Daria Gavrilova also broke her WTA title duck in 2017, winning in New Haven only last week.

She was a second-round loser in New York, falling in three sets to Shelby Rogers, but has enjoyed a career-best year.

The good news stories aren’t limited to the ladies.

Though he lost in the second round, Jordan Thompson’s first-up win over Jack Sock cannot be underestimated.

Facing the tournament’s 13th seed on his home patch, Thompson burst out of the blocks, faded and rallied again to win an epic five-setter in a shade under four hours.
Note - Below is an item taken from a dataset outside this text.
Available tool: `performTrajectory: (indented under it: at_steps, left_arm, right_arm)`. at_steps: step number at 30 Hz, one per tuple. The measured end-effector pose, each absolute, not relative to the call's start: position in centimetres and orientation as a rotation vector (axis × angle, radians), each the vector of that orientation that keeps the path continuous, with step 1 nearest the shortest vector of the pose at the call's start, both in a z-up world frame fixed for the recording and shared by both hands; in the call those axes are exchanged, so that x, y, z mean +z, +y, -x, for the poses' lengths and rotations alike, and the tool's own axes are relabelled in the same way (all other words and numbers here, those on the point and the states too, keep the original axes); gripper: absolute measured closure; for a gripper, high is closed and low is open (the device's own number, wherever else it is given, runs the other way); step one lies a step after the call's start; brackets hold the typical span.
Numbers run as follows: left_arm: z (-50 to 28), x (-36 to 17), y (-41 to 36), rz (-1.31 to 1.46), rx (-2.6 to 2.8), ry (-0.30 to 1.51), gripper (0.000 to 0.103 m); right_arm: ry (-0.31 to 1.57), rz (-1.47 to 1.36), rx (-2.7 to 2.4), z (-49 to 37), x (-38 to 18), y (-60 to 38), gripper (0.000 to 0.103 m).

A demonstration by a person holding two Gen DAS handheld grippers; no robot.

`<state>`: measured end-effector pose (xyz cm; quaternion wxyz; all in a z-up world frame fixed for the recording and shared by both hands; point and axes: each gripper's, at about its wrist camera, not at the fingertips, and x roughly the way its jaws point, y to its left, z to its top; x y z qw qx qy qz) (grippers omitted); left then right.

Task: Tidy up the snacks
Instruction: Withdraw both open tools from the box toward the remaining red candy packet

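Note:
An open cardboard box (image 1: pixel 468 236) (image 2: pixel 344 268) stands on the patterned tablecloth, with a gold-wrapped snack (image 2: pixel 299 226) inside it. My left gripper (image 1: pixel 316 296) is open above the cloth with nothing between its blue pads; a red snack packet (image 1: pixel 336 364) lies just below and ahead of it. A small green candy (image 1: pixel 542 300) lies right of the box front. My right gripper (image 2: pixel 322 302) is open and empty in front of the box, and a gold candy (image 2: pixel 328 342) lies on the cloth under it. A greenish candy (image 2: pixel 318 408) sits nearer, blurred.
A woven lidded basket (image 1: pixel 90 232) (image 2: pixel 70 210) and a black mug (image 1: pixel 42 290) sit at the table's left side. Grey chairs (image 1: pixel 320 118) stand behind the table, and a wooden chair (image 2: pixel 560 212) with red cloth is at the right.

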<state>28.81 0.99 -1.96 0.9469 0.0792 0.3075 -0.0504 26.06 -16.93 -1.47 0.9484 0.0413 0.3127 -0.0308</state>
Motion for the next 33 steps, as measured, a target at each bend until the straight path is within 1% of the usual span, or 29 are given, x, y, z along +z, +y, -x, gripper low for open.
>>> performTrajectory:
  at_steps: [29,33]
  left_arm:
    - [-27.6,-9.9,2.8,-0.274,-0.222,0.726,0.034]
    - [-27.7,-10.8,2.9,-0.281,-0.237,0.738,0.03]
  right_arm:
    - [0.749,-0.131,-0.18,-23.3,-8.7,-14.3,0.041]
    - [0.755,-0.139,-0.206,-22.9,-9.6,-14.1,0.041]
Thompson, ranked 73rd, described it as “incredible” and that it “meant the world” to him, but Tomic’s latest snap stole the attention.
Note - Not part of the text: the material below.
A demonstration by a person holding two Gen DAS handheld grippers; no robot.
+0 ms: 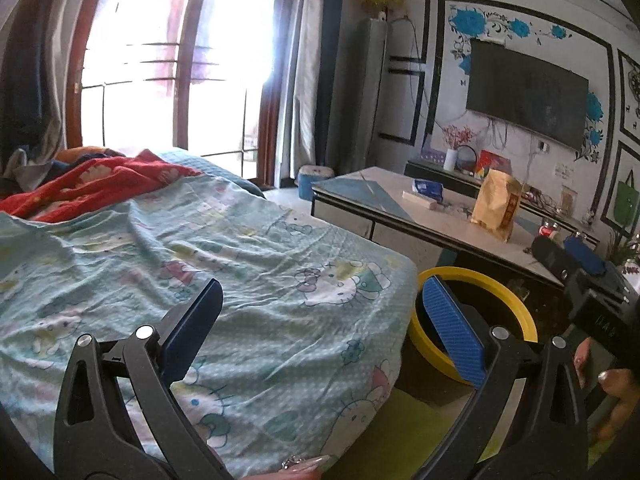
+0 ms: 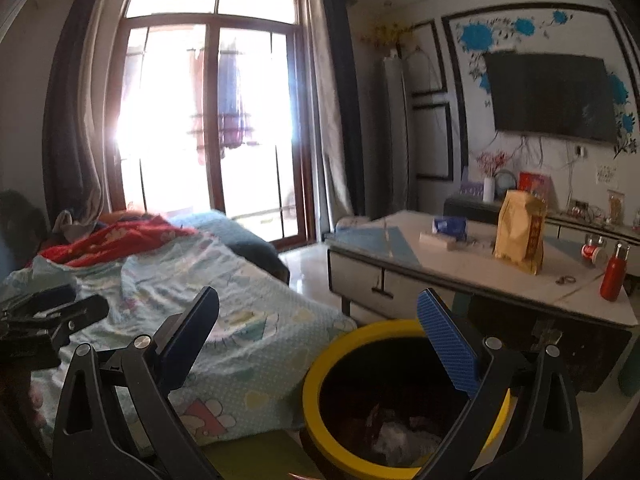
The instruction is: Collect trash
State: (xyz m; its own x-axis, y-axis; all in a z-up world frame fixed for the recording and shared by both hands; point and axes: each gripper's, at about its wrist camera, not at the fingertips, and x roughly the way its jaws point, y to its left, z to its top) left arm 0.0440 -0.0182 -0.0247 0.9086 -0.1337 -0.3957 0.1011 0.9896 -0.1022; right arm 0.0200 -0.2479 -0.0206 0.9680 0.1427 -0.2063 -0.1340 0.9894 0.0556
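Sunny bedroom: both claws, left claw [image 1: 320, 332] and right claw [image 2: 320, 340], gape wide and hold nothing; bin [image 2: 320, 376] has some trash, tabletop [image 2: 440, 268] bits wait

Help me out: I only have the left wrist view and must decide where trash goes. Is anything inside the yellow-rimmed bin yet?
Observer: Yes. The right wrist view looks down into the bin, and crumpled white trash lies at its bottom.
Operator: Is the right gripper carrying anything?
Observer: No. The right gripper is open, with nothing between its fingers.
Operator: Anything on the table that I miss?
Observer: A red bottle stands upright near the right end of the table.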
Like many of his compatriots, the 23-year-old is putting together an excellent year.

He has emerged as a crucial part of Australia’s Davis Cup bid (he also beat Sock in April’s quarter-final win over the United States) and he derailed Andy Murray’s Wimbledon preparations too, knocking the Scot out at lead-up event Queen’s.

And then there’s John Millman.

The 28-year-old from Brisbane, who turned pro in 2006, has dropped like a stone in this year’s rankings after stomach surgery-induced inactivity.

johnmillmanusopen
John Millman will play Tunisia’s Malek Jaziri in round two. Photo: Getty

He reached a career-high of 60 last year, but is now 235th and followed up an upset win over Kyrgios with a straight-sets triumph over Tunisia’s Malek Jaziri on Friday morning (AEST).

Millman, who was supremely diplomatic after beating Kyrgios, stating it was a “hollow victory” given his compatriot’s shoulder injury, was surely jumping for joy after setting up a third-round clash with either Philipp Kohlschreiber or Santiago Giraldo.

Should he win, Millman will pocket $A181,000 and feature in the tournament’s second week for the first time.

It would be a deserved reward for a player who has scrapped and fought through his whole career.

Believe it or not, there are Aussie tennis players willing to do that. You just have to look a little harder.